• Task goal:
Look for the string "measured" in the listing below, then copy every line that has it.

══════════

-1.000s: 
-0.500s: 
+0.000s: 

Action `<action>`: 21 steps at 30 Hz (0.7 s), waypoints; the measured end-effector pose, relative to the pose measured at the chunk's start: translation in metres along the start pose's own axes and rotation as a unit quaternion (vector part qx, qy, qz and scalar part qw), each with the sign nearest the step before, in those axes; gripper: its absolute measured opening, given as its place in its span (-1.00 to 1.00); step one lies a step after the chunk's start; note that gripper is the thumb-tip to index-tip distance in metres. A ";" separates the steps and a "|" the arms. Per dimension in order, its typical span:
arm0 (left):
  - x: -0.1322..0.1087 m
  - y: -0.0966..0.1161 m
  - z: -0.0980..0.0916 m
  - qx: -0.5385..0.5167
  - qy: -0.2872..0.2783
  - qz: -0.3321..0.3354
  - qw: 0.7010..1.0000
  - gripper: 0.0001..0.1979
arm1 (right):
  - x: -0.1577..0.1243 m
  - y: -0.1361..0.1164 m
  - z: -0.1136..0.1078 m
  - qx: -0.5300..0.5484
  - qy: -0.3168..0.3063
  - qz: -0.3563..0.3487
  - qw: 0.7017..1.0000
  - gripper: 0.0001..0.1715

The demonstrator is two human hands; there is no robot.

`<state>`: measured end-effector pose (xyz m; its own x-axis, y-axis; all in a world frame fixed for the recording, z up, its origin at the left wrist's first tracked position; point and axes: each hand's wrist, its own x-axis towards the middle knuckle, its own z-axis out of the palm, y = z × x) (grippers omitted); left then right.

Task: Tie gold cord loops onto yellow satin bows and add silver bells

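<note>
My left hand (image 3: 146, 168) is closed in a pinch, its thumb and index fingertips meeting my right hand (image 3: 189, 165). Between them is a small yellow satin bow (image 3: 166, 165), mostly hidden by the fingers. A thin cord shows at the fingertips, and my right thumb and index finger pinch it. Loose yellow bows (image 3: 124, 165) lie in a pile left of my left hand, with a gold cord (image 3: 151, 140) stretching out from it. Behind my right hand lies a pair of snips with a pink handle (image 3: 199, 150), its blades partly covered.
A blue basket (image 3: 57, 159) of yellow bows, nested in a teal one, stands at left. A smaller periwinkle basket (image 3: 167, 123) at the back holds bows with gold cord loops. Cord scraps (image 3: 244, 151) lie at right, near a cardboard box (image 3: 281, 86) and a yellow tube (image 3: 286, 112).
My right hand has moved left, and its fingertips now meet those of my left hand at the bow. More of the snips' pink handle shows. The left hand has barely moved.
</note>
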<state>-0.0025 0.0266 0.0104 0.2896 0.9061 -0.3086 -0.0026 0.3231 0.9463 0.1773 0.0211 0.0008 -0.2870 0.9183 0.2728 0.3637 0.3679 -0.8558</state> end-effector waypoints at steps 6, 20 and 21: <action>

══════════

• Response:
Action `<action>`: 21 steps at 30 Hz (0.7 s), waypoints; the measured end-effector pose, relative to the pose measured at the chunk's start: translation in metres along the start pose's own axes and rotation as a unit quaternion (vector part qx, qy, qz and scalar part qw), each with the sign nearest the step before, in those axes; gripper: its absolute measured opening, given as its place in its span (-1.00 to 1.00); step one lies a step after the chunk's start; note that gripper is the thumb-tip to index-tip distance in metres. A ";" separates the steps and a "|" the arms. Per dimension in order, its typical span:
`<state>`: measured end-effector pose (xyz m; its own x-axis, y-axis; all in a world frame fixed for the recording, z up, its origin at the left wrist's first tracked position; point and axes: each hand's wrist, its own x-axis towards the middle knuckle, its own z-axis out of the palm, y = z × x) (grippers omitted); left then right.

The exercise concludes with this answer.